1. Introduction
In recent years, as research on factor investing has matured, an increasing number of active investors have shifted their focus to the factor market [1]. With the growing number of newly listed stocks in the A-share market, the time and effort spent on researching and individually selecting A-share stocks have also increased. More funds are now concentrated on selecting a basket of stocks within a specific category, which has heightened the importance of factor exploration.
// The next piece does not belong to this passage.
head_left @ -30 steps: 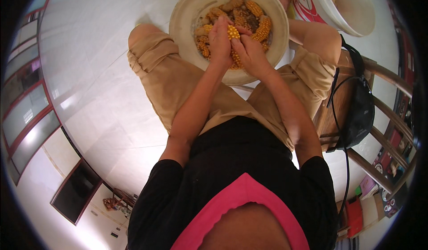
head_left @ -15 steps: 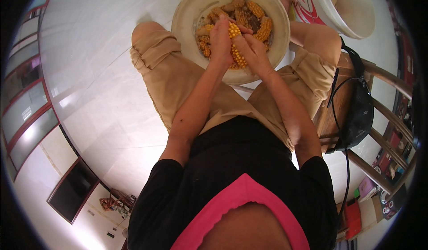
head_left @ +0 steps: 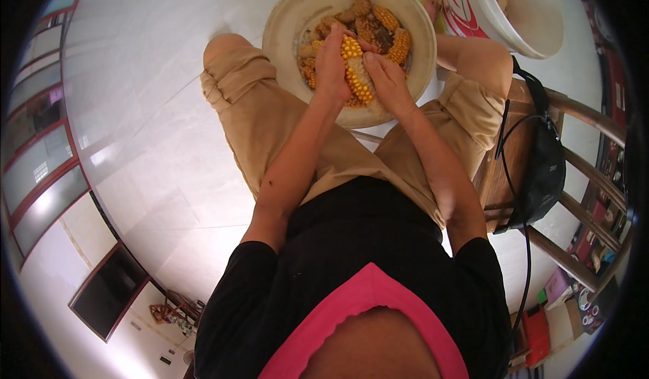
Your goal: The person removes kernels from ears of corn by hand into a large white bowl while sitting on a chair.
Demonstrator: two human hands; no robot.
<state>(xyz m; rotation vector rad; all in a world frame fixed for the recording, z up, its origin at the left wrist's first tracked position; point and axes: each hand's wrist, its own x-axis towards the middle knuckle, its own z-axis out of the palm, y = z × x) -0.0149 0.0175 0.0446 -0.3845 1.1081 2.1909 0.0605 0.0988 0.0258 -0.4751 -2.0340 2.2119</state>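
Clasped between the left hand (head_left: 331,64) and right hand (head_left: 385,81), a partly shelled yellow corn cob (head_left: 356,75) sits over the near rim of a round beige basin (head_left: 284,14) of cobs, beside a white bucket (head_left: 520,14).

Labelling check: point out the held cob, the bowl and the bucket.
cob (head_left: 357,75), head view, kernel rows mid-cob
bowl (head_left: 284,24), head view, left rim
bucket (head_left: 524,14), head view, inner wall

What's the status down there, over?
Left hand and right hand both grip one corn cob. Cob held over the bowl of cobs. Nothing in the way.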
This paper focuses on a research study of narrow-based indices composed of 29 different primary industries in China. By constructing a factor model to assess the trend of these indices, the aim is to assist investors in their allocation and investment decisions regarding the corresponding ETFs. Since determining the directional trend of industry indices is a classification problem, it is necessary to handle a large amount of discrete data efficiently. To address this, we introduce machine learning models capable of handling large-scale data effectively. By constructing an industry index prediction model for sector allocation, we aim to obtain market outperformance in terms of alpha returns.
2. Literature Review
The concept of factors originates from the Capital Asset Pricing Model (CAPM) proposed by William Sharpe [2], which decomposes stock returns into market portfolio returns (beta) and excess returns (alpha). Building upon this, the Arbitrage Pricing Theory (APT) extends the stock return pricing model by analyzing the contribution of different risk factors to returns [3]. These factors can be classified into two categories: macro factors, including economic growth, financial data, and commodity prices, and fundamental factors, primarily encompassing valuation indicators. This paper examines the predictive capabilities of linear and nonlinear machine learning models on macro and fundamental factors separately, aiming to analyze the similarities and differences in price forecasting. It provides new insights into the field of industry asset allocation.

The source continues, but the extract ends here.